I had been in Seattle for three days now and was getting the itch to move on. I'd checked out the Pike Place Market, several used book stores, the Sallys, and even visited an Ozzy Osbourne concert at some park near the Space Needle. That rated a definite "weird" as far as the touristy spots went. You've got a bunch of normally strange looking people to begin with —you know, people who live in Washington, and then they dress up even stranger and sit out on the grass under a bright, intense sun for hours listening to strange music... and you end up with a bunch of red-faced strange looking people who are either drunk or stoned or neither, and it was just a little too much for me, so I picked up my pack from the bus station locker and headed first to a liquor store and then to a bus stop so I could get up to the BN yard north of town.
The thought of hanging out in a freightyard without hundreds of strange looking people around seemed almost too good to be true, and I didn't mind at all when I arrived at the bus stop and some vet in a wheelchair said that I'd "just missed the bus" and that there would be another one in about an hour. Feeling obligated to continue the conversation, I asked him where he was headed and he replied that he was meeting a friend in town to score some dope. I cautioned him about avoiding the army of mutants leaving the outdoor concert and he expressed remorse at not being able to attend, so I in turned feigned my own remorse, and we began to share some invisible bond.

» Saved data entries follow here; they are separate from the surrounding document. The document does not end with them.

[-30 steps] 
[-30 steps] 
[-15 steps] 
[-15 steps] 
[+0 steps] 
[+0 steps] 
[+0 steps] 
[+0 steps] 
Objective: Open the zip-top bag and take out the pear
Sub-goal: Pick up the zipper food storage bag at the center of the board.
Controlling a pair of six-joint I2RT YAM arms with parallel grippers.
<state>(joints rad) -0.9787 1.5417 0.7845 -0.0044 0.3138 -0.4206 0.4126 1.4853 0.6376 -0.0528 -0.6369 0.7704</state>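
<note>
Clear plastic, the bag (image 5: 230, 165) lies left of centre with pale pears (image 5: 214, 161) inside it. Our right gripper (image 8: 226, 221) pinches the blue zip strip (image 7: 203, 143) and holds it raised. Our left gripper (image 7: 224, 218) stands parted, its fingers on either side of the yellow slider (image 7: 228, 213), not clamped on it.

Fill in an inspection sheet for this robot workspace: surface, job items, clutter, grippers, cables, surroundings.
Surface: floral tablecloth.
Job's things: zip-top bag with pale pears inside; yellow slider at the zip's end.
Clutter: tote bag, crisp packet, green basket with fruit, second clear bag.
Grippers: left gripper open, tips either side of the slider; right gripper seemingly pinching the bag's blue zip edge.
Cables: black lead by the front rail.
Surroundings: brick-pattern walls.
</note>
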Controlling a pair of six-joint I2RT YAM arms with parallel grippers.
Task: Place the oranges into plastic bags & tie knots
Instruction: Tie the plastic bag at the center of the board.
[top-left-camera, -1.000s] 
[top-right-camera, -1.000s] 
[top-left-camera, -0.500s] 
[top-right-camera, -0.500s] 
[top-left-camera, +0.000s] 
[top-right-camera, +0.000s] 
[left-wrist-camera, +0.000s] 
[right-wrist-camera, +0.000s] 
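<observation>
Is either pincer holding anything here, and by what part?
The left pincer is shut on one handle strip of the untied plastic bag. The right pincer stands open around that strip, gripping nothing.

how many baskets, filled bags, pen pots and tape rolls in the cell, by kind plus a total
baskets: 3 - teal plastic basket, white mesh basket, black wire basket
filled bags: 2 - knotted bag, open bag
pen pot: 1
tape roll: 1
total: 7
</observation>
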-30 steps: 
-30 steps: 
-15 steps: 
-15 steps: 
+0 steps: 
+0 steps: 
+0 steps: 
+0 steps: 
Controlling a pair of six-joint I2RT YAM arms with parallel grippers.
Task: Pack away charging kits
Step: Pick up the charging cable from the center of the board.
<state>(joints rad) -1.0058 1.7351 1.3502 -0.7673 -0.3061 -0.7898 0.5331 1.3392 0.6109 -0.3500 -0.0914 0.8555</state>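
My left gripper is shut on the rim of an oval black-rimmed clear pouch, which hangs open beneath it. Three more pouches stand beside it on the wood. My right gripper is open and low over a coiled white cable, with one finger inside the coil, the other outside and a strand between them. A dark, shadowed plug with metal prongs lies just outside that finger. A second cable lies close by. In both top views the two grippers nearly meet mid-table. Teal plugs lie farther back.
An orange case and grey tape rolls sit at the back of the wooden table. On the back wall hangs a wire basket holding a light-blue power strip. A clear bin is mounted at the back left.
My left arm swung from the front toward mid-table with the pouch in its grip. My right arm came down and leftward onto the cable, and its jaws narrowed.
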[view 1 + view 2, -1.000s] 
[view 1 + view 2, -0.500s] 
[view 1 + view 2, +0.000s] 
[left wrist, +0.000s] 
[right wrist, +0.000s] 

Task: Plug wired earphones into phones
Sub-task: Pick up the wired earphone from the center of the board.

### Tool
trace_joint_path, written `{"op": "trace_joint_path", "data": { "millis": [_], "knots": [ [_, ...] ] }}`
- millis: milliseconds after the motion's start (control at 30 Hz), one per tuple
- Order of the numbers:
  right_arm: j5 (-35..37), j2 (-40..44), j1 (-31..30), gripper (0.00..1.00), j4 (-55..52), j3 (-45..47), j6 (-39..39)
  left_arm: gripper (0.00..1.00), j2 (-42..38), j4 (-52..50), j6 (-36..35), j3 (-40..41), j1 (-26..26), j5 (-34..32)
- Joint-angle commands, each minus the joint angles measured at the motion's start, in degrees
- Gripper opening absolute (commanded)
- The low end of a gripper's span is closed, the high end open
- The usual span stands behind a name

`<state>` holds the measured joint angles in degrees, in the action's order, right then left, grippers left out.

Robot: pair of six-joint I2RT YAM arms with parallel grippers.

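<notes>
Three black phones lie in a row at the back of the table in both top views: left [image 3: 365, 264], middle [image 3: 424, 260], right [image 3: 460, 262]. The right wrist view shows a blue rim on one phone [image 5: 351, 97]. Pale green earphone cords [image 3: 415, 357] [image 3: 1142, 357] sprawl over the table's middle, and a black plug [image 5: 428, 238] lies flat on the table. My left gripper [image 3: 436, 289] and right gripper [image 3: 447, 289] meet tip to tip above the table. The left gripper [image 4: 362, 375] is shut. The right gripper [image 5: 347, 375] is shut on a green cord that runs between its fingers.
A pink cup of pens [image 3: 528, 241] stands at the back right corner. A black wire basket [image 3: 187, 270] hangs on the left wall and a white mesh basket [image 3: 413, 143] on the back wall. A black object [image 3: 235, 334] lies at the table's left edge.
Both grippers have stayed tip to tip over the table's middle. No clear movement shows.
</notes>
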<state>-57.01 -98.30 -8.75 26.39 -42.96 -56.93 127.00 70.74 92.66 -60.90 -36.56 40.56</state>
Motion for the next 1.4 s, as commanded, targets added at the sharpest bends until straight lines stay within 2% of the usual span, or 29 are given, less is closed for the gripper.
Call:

He asked if I was riding freights and I told him yeah, I was going to catch out going north up to Everett, then east over to Spokane. He replied that he'd always wanted to try that [freighthopping] but somehow never got around to it. The conversation flowed back and forth between traveling by train and traveling by fishing boat, as he'd spent a few years on a boat between here and Alaska fishing for bottom fish. I was relieved that the subject of Vietnam never came up, even though he was decked out in camouflage pants and shirt, with several medals or patches or whatever it is that they wear on their uniforms. He never seemed to dominate the conversation or let it lag, for that matter. When my bus arrived I was almost reluctant to get on board, as there have been way too many times when I was stuck next to someone who wouldn't shut up about incredibly boring subjects, and listening to the vet had been quite relaxing, but the thought of getting out of town on a train was foremost in my mind, so I said goodbye and got on the bus.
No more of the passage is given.